Bartolomeo was the odd one out, his defensive power absolute but his offense lacking. He would erect his barrier, a glowing green rectangle, and Zoro would hammer against it, the shockwaves vibrating through Bartolomeo's entire body.
"Again, Barto!" Zoro would grunt, Santoryu Ogi: Sanzen Sekai slamming into the barrier with enough force to level a building. "Your barrier is strong, but it's a wall! You need to be a fortress with cannons! You're just sitting in there!"
"I'm trying, Zoro-san!" Bartolomeo would wail, sweat pouring down his face. "But pushing it takes so much concentration!"
"Concentrate harder!" Kuro's voice would snap from behind him, causing Bartolomeo to yelp and spin around, his barrier wobbling. "A true shield can also be a blade. Imagine it. Will it!"
Day after day, this continued. The pressure was immense. Zoro's attacks were relentless, a constant storm of concussive force. Kuro's feints and psychological warfare were a silent, creeping dread. Bartolomeo was reaching his breaking point, his devotion to Ragnar the only thing keeping him upright.
It happened during one of Zoro's most powerful attacks, a Haki-imbued Oni Giri.
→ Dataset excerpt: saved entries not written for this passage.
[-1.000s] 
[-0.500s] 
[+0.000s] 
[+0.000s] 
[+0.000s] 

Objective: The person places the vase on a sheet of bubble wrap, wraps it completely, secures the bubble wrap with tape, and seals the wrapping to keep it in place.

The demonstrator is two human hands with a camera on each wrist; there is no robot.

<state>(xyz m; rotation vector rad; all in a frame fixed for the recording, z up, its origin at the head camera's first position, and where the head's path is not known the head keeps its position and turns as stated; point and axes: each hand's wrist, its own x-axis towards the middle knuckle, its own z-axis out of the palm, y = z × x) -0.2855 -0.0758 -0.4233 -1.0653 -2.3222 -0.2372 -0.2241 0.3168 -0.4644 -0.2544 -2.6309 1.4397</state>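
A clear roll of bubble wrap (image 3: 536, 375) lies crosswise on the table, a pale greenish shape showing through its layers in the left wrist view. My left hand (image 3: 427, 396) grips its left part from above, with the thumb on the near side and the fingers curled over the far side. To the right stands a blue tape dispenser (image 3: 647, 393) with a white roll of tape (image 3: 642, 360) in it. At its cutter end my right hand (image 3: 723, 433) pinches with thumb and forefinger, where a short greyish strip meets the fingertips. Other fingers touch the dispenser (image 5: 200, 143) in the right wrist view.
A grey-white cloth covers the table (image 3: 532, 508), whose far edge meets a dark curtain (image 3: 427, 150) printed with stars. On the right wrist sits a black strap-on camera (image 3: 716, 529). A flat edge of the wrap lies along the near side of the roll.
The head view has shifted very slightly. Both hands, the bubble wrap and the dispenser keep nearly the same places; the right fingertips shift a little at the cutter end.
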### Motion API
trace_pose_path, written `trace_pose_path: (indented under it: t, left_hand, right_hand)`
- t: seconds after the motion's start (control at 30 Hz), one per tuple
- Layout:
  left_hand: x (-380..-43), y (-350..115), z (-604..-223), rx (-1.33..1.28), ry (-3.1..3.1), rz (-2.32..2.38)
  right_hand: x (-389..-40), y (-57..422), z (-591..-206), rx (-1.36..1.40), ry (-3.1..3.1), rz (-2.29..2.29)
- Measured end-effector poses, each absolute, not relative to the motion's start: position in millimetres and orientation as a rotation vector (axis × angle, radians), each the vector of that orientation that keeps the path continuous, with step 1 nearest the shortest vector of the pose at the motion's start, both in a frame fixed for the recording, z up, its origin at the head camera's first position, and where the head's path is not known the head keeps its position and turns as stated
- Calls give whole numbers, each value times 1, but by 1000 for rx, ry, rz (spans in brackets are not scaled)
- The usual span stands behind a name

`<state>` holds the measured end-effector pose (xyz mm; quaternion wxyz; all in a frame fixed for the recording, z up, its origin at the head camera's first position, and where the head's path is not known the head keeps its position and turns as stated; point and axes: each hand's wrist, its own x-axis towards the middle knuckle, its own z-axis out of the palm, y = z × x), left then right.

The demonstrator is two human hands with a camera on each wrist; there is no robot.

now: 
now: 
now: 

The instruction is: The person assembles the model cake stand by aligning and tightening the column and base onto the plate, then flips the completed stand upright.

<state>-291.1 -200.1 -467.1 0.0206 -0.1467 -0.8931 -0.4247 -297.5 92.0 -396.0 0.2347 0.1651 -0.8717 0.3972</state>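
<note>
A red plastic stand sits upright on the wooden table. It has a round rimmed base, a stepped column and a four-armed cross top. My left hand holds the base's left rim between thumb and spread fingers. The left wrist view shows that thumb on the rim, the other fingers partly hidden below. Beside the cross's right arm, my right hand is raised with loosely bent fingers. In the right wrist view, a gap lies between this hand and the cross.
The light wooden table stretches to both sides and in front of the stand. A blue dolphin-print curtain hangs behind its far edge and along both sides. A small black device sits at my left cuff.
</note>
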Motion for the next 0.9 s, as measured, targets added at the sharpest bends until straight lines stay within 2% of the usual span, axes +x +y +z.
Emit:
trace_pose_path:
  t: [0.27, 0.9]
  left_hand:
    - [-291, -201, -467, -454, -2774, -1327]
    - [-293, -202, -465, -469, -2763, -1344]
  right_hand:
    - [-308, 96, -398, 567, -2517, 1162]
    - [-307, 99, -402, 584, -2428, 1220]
The three blades struck the barrier with a sound like a thunderclap. Bartolomeo, screaming with effort, eyes wide with desperation, didn't just hold it.
He pushed back. He imagined the barrier not as a static wall, but as an extension of his own furious will to protect his captain and prove himself to his crewmates.
A visible wave of force erupted from the barrier, a shockwave of pure, concussive Haki. It wasn't black, but a deeper, more intense shade of green. It slammed into Zoro, not cutting him, but throwing him backward through the air like a rag doll.
He twisted, landing on his feet several yards away, skidding to a halt. He stared at his own chest, where the impact had felt strangely solid, like a physical blow.
He looked up at Bartolomeo, who was panting, staring at his own hands in shock. The barrier was gone.
"You… you bastard," Zoro said, a wide, fierce grin spreading across his face. "You did it. You finally coated your damn barrier with Armament Haki."
Bartolomeo looked from his hands to Zoro, to Kuro who was watching with a rare, approving nod. Tears welled in his eyes again, but this time, they were tears of vindication. He had done it.
He had awakened his Armament Haki. The Barrier-Man was no longer just a defender. He had become an unstoppable, immovable object that could now hit back.
As the Alabastan sun set, casting long shadows across the training grounds, the palace stood as a fortress not just of stone, but of resolve.
Every member of the crew had grown, honed by their captain's example and their own relentless drive. The storm was still coming.
But now, they were not just ready to face it. They were sharpening themselves into the lightning rods that would channel its fury, and the axes that would split its very heart.